Although many of those officials implementing the task force goals for EPA are superheroes in many ways, the main problem is that the Superfund process is much less than “super,” especially since the reach of the program is expanding not contracting. For example, we are constantly dealing with new and emerging contaminants. Closed sites are being reopened to look for 1,4-Dioxane, PFOS-PFOAs and other new or emerging contaminants, many of which are ubiquitous. Then we have vapor intrusion to further complicate the investigation and pathway exposure evaluation process, even more so now that VI contributes to the hazard ranking system used by EPA to score a site for listing on the NPL. So as we make the scoring, listing, investigation and remediation processes broader and more complex, can we really argue that there is now more success in cleaning up these sites, converting them to beneficial use and delisting them?
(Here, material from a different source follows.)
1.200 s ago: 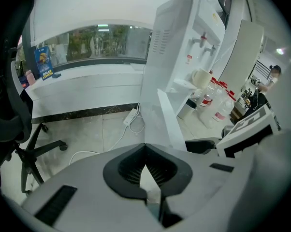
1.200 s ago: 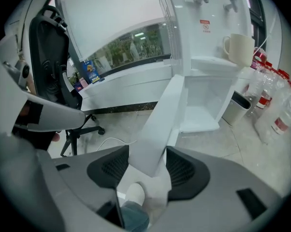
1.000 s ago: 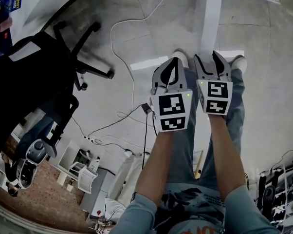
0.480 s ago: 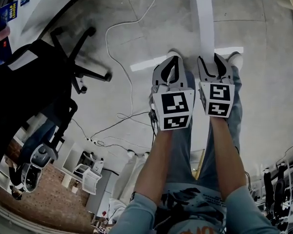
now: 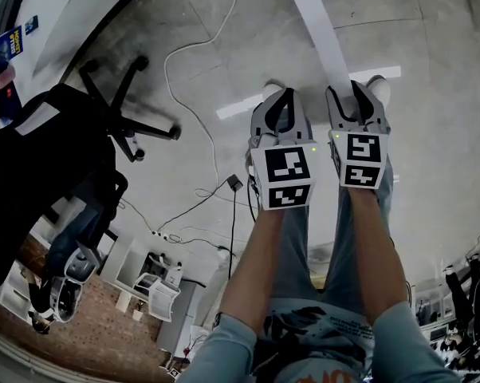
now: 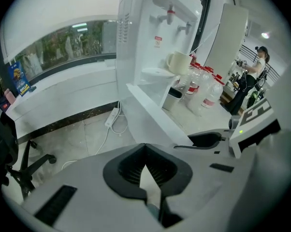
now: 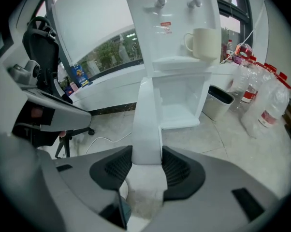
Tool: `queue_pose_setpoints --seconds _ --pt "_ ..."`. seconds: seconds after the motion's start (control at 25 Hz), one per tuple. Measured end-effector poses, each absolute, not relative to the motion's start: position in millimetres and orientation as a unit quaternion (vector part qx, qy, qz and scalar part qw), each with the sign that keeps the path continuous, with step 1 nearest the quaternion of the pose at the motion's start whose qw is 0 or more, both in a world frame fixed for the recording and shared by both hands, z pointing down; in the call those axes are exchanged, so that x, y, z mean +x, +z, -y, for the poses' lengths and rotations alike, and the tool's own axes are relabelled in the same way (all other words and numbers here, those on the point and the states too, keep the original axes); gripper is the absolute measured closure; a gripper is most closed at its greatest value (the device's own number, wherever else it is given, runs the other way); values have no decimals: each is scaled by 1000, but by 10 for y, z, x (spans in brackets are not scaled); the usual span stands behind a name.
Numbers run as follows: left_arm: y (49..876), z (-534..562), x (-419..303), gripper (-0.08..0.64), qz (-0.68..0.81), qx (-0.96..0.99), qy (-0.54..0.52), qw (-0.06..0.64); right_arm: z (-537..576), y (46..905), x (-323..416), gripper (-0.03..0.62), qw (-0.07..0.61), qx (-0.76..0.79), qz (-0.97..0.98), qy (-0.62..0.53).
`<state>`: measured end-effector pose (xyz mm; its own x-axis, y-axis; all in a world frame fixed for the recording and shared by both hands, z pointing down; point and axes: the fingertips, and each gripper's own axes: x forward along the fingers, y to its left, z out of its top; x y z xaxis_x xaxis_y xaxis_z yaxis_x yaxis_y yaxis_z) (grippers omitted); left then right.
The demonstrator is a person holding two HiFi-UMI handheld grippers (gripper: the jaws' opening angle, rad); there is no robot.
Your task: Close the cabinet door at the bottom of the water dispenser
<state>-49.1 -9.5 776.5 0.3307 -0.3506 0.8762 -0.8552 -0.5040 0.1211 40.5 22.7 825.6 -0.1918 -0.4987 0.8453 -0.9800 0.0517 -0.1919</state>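
Note:
The white water dispenser (image 7: 179, 33) stands ahead with its bottom cabinet (image 7: 177, 100) open. Its cabinet door (image 7: 146, 115) swings out toward me, seen edge-on; it is a white strip (image 5: 316, 30) in the head view. My right gripper (image 7: 146, 163) points down at the door's free edge, which lies between the pads. The jaws are closing, and the pads sit right at its two faces. My left gripper (image 5: 281, 92) hangs just left of the door (image 6: 155, 115). Its fingertips meet and hold nothing.
A cream mug (image 7: 203, 42) sits on the dispenser's tray. A small bin (image 7: 218, 100) and several plastic bottles (image 7: 271, 105) stand to its right. A black office chair (image 5: 64, 142) is at the left. Cables (image 5: 200, 54) and a power strip (image 6: 111, 116) lie on the floor.
Both grippers have moved forward over the floor alongside the door. The chair and cables have slid back in the head view.

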Motion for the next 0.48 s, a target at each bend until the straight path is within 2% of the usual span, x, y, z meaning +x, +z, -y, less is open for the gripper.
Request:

I don’t think so, at least not yet. To really move things along, industry and EPA should be focusing on identifying and testing more efficient technologies so that all media can be remediated in reasonable time frames. How about working toward collaboration among stakeholders to develop reasonable, risk-based cleanup levels based on realistic exposures at sites rather than blindly insisting that MCLs apply for restoration even if no one has or will ever drink the groundwater? And let’s talk about promoting voluntary actions instead of negotiating orders for every piece of work. Ramming down model order language and picking insanely expensive remedies overnight to just check the boxes does not generate results or build relationships between industry and EPA to support the program.
Instead, these actions may lead to more PRPs contesting EPA’s decisions as arbitrary and capricious, resulting in further delay and inefficiency. In fact, we are already seeing erosion of the historical deference that has been given to EPA’s decision making process. See, e.g., Genuine Parts Co. v. EPA. Industry and EPA need to form a partnership that focuses on real risk to human health and the environment if there is really going to be a change in the Superfund program that will benefit our communities. If not, we will remain in the same less than super program, attempting to clean up the same sites for the next several decades. Or maybe Wonder Woman will swoop in and save the day??? Fingers crossed!